Question

A sample of bleach was analyzed as in this procedure. The only procedural difference is that the student weighed out the bleach solution used instead of pipetting a certain volume of bleach. The student weighed out 0.634 g of commercial bleach solution. It was found that it required 13.24 mL of 0.0732 M sodium thiosulfate solution to react with the iodine produced. What is the percentage of sodium hypochlorite in this bleach sample

Answer 1

Answer:

% = 5.69%

Explanation:

To do this, we need to write the equations taking place here. First, this is a REDOX reaction where the hypoclorite and thiosulfate solution reacts. The balanced equations are:

ClO⁻ + 2I⁻ + 2H⁺ -------> Cl⁻ +  I₂ + H₂O

I₂ + 2S₂O₃²⁻ -----------> 2I⁻ + S₄O₆²⁻

We already have the required volume and concentration of the thiosulfate solution, so we can calculate the moles of thiosulfate. With this moles, we can calculate the moles of hypochlorite, then the mass and finally the %.

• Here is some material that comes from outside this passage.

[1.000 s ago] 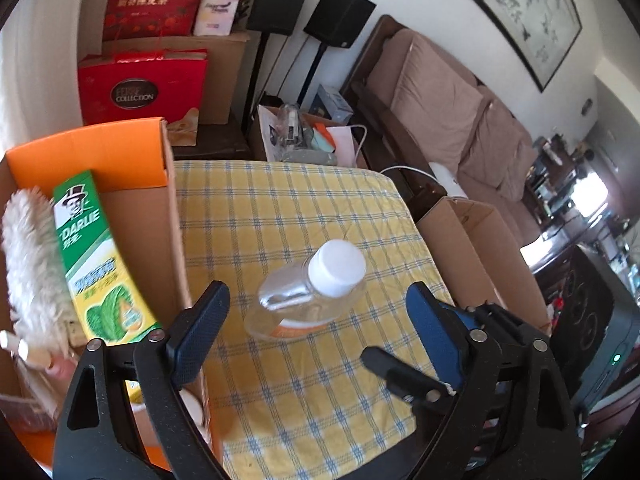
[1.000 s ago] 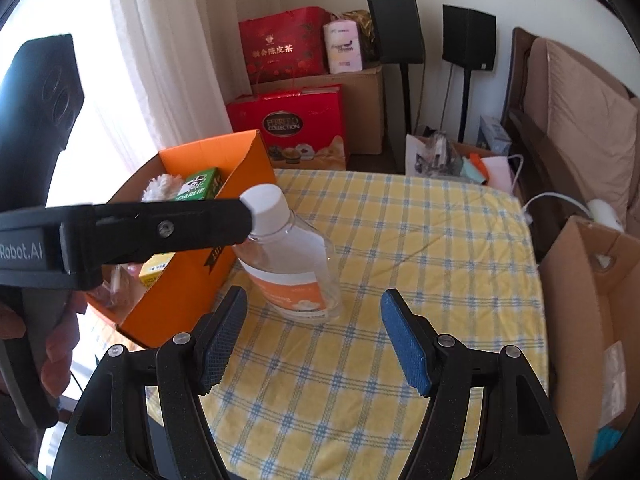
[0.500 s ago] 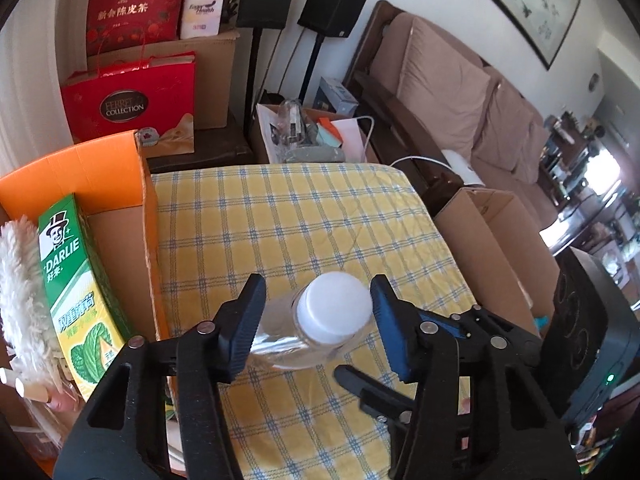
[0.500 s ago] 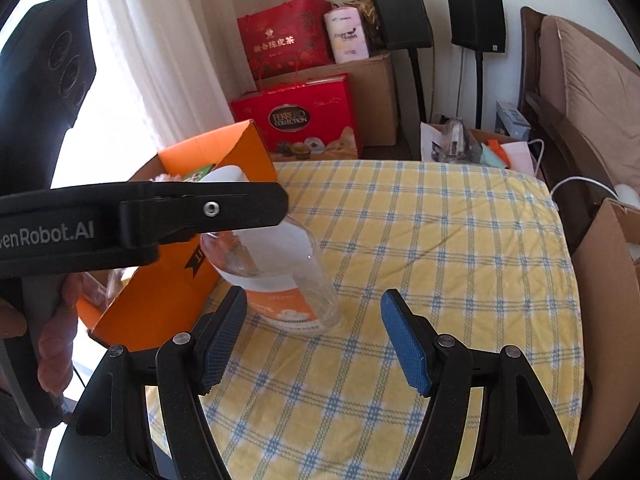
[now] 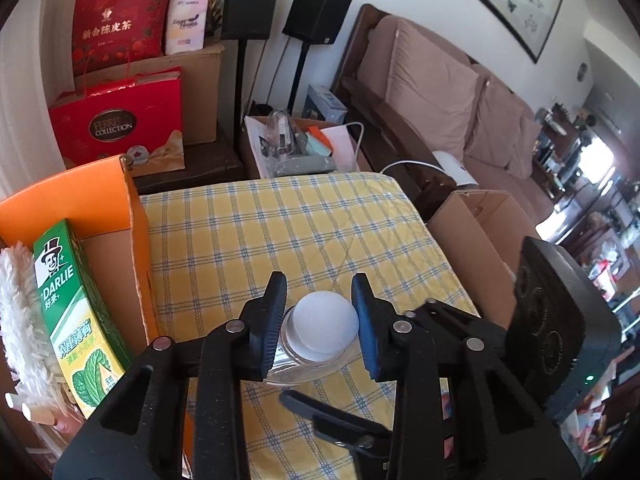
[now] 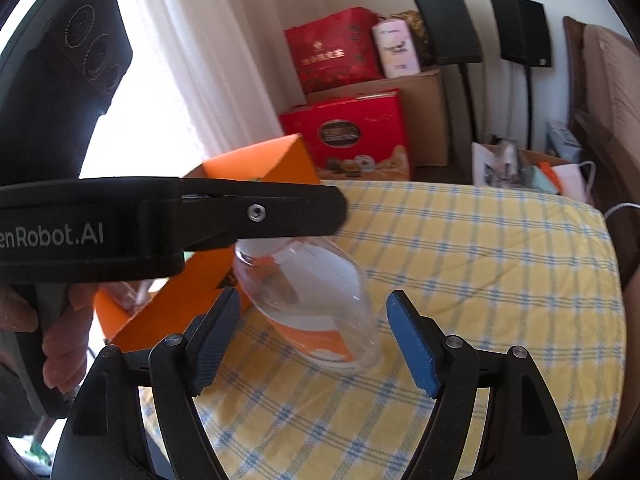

The moles of thiosulfate would be:

moles S₂O₃²⁻ = V * M

moles S₂O₃²⁻ = 0.01324 * 0.0732 = 9.69x10⁻⁴ moles

Now according to the above reactions, we can see that

moles I₂ = moles ClO⁻

and

moles I₂ / moles S₂O₃²⁻ = 1/2

Therefore, let's calculate the moles of ClO⁻:

moles ClO⁻ = 9.69x10⁻⁴ / 2 = 4.845x10⁻⁴ moles

Now, we can calculate the mass of these moles, using the molar mass of sodium hypochlorite which is 74.44 g/mol:

m = 74.44 * 4.845x10⁻⁴

m = 0.036 g

Finally the % of this, in the bleach sample would be:

% = 0.036 / 0.634 * 100

% = 5.69%